Iron Condor Options Strategy:

Iron Condor is a low risk, directional neutral options strategy. That is, you do not have to be sure about the movement of the market - it can go either bearish or bullish.

It is deployed by selling two options - one OTM call and one OTM put and then by buying two more options - one further OTM call and one further OTM put, all of them being of the same underlying asset and expiry date.

All the four legs have to be entered simultaneously, that is, at the same time. Also the strike width, that is, the difference between the strike prices of the bought and sold options on either side should be the same.

Combination of two vertical spreads:

Iron Condor is a combination of two vertical spreads - a bear call spread and a bull put spread.

In this, the trader expects the underlying to be range bound in a particular price range with little movement. Low volatility and time decay are helpful to the position.

Iron Condor is a net credit trade and the maximum profit at expiry is the net credit you receive while entering the trade. The maximum profit is attained when the underlying ends in between the two short strikes.

The maximum loss at expiry is the difference between the strike prices of any of the two vertical spreads minus the net credit.

We recommend you initiate the trade with options with at least one month to expiry.

The sold options should have a delta of about 0.2 and the bought options should have a delta of about 0.1. An option with a 0.1 delta has a 10% chance of being in the money at expiration.

Calculations:

Maximum loss at expiry = Number of lots x (Difference between the strike prices of any of the two vertical spreads - Net credit) x lot size
= (3 x [300 - [(101 - 63.5) + (76.55 - 38.79)]]) x 75 = 3 x (300 - 75.26) x 75 = 3 x 224.74 x 75 = ₹50566.5

Maximum profit at expiry = Number of lots x Net credit received = 3 x [(101 - 63.5) + (76.55 - 38.79)] x 75 = ₹16933.5

Lower break even point = Short Put Strike Price - Net Credit = 8300 - [(101 - 63.5) + (76.55 - 38.79)] = 8224.74

Upper break even point = Short Call Strike Price + Net Credit = 9700 + [(101 - 63.5) + (76.55 - 38.79)] = 9775.26

Risk Graph:

It is clear from the risk graph that the strategy gives you a wide profit range and that the maximum profit at expiry is ₹16934. A maximum loss of ₹50567 is attained beyond the break even points 8225 and 9775.

Apart from the two vertical spreads we mentioned earlier in the video, there are two other vertical spreads we need to know to initiate the ‘Mouse Ears’ Iron Condor Options Strategy. They are bull call spread and bear put spread.
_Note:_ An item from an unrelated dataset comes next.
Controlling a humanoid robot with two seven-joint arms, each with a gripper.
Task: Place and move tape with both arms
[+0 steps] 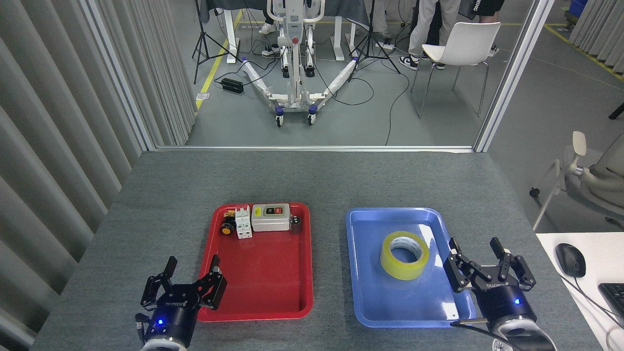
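Lying flat in the glossy blue plastic tray (361, 273), the wide roll of translucent yellow packing tape (404, 255) sits free; the black right gripper (480, 261) hovers just beside it at the tray's right rim, fingers spread and empty, while the black left gripper (191, 275), also spread and empty, hangs beside the red plastic tray (273, 297); a shallow pinch could slip off the smooth roll

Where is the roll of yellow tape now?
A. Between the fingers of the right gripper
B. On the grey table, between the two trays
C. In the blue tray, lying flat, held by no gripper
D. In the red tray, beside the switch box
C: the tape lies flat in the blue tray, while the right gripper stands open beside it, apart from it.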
Mouse Ears Iron Condor Options Strategy:

The mouse ears Iron Condor is an advanced options strategy and is initiated by adding the two vertical spreads - bull call spread and bear put spread just in front of the iron condor strikes.

Risk Graph:

The strategy got its name from the shape of its risk graph, which resembles mouse ears. A maximum profit of ₹28773 is achieved if Nifty trades exactly at the strike price of the sold options. A maximum loss of ₹38727 is attained beyond the break even points 8172 and 9828.

Advantages and disadvantages:

The mouse ears Iron Condor strategy gives you a wide profit range and hence has a very good probability of profit, almost 95%.

The strategy requires more margin money and also you may have to pay more commissions (depending on your broker) as the number of options involved are more.

The premium received at the outset is more for the regular Iron Condor.

The maximum profit potential is more for the mouse ears Iron Condor strategy and the break even points too are pushed farther apart making the mouse ears Iron Condor trade less risky.

The maximum loss potential is less for the mouse ears Iron Condor strategy and when closer to expiry the trade has to pass through a peak profit zone, which is advantageous to us.

Both the strategies have a very good probability of profit (more than 90%).

Considerations:

The short strikes of the four vertical spreads that constitute the mouse ears Iron Condor should match.

While the ratio of the number of lots of the vertical spreads is 1:3 in the sample trade, you are welcome to play with other ratios as well.

Since it is a complex commission intensive trade we do not recommend you do any adjustments.

Depending on which side is threatened, the bull call spread and the bear put spread can also be deployed as an adjustment to the threatened side of an Iron Condor.